> ACTIVITY
Starting from the line containing "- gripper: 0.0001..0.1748", write out the rest of the entries exactly, through the final line, including nothing else.

> DATA SUPPLIED
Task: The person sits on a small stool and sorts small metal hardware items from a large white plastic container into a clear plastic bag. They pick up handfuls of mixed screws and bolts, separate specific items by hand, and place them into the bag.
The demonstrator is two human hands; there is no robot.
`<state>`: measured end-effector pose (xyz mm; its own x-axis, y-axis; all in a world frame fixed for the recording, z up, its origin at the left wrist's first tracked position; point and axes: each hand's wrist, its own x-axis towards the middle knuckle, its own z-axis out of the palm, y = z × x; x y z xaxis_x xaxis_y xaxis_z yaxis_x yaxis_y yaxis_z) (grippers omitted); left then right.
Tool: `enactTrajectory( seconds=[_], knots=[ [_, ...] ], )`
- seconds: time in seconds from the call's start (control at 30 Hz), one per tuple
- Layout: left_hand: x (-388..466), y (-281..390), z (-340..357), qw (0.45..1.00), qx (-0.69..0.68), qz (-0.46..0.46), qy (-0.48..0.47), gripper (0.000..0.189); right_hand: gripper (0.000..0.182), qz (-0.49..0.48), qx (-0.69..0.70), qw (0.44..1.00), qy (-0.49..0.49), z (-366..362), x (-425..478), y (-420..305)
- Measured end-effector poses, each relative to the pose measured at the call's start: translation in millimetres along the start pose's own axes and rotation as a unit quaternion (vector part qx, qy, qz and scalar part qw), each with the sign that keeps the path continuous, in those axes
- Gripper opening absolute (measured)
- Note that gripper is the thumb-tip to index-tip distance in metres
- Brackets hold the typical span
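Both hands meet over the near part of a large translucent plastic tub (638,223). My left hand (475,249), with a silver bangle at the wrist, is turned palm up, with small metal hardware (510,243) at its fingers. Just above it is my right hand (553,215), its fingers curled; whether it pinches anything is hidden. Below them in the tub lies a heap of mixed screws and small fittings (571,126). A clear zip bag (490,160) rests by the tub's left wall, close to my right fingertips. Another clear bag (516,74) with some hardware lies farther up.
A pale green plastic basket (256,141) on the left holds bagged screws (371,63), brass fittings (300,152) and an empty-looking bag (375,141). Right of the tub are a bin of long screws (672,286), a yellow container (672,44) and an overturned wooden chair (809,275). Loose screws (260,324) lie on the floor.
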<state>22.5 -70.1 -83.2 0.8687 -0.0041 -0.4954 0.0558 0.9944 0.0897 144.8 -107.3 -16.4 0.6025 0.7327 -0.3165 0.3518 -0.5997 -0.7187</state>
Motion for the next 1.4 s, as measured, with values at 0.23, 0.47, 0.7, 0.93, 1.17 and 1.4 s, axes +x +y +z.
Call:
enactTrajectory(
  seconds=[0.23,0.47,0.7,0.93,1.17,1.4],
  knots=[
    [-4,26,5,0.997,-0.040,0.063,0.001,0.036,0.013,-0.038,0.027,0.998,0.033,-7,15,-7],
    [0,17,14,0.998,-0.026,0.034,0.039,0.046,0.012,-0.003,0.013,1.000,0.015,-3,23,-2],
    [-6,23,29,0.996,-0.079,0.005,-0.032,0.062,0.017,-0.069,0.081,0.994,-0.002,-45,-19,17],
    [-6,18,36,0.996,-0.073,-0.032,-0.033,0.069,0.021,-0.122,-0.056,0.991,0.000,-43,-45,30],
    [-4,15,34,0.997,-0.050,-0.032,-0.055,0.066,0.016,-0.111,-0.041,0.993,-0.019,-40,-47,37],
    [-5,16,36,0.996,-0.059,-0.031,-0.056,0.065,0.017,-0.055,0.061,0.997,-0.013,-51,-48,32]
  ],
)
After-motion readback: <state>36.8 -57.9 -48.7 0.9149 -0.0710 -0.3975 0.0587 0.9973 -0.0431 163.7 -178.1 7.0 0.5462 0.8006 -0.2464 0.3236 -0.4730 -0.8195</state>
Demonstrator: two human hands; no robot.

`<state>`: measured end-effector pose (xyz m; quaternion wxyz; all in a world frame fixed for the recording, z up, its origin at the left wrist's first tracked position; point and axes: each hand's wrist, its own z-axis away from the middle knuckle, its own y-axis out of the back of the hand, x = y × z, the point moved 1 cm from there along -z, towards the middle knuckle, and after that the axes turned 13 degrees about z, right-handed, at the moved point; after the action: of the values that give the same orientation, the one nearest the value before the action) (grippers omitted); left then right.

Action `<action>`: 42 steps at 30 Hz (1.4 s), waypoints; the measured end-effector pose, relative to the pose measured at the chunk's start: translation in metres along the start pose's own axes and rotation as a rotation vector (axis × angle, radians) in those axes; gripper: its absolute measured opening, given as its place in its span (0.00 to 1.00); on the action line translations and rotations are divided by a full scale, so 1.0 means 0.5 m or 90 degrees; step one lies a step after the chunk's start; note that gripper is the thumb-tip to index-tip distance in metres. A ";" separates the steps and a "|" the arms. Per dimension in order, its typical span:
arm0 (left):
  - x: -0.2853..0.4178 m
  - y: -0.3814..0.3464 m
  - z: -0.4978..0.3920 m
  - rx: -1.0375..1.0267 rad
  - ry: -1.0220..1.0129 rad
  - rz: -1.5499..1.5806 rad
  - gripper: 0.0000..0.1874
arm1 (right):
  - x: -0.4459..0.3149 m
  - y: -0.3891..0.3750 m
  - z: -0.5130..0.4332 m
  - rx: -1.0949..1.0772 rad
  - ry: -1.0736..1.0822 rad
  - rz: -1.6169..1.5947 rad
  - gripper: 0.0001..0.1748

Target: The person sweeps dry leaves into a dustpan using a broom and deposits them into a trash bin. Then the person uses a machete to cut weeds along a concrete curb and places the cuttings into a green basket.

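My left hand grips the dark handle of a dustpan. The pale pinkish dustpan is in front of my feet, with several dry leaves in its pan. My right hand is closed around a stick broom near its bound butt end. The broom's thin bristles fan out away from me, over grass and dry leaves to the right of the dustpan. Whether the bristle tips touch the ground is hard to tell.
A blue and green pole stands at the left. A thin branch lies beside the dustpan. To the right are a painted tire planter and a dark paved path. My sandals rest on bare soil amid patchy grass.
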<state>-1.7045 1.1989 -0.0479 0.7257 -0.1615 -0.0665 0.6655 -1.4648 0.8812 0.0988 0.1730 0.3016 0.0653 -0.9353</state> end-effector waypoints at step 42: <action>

> SOLUTION TO THIS EXERCISE
  - gripper: 0.0001..0.1748

Target: The person sweeps dry leaves into a dustpan using a broom and deposits them into a trash bin. Then the person uses a machete to cut weeds along a concrete curb and places the cuttings into a green basket.

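My left hand grips the dark handle of a dustpan. The pale pinkish dustpan is in front of my feet, with several dry leaves in its pan. My right hand is closed around a stick broom near its bound butt end. The broom's thin bristles fan out away from me, over grass and dry leaves to the right of the dustpan. Whether the bristle tips touch the ground is hard to tell.
A blue and green pole stands at the left. A thin branch lies beside the dustpan. To the right are a painted tire planter and a dark paved path. My sandals rest on bare soil amid patchy grass.
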<state>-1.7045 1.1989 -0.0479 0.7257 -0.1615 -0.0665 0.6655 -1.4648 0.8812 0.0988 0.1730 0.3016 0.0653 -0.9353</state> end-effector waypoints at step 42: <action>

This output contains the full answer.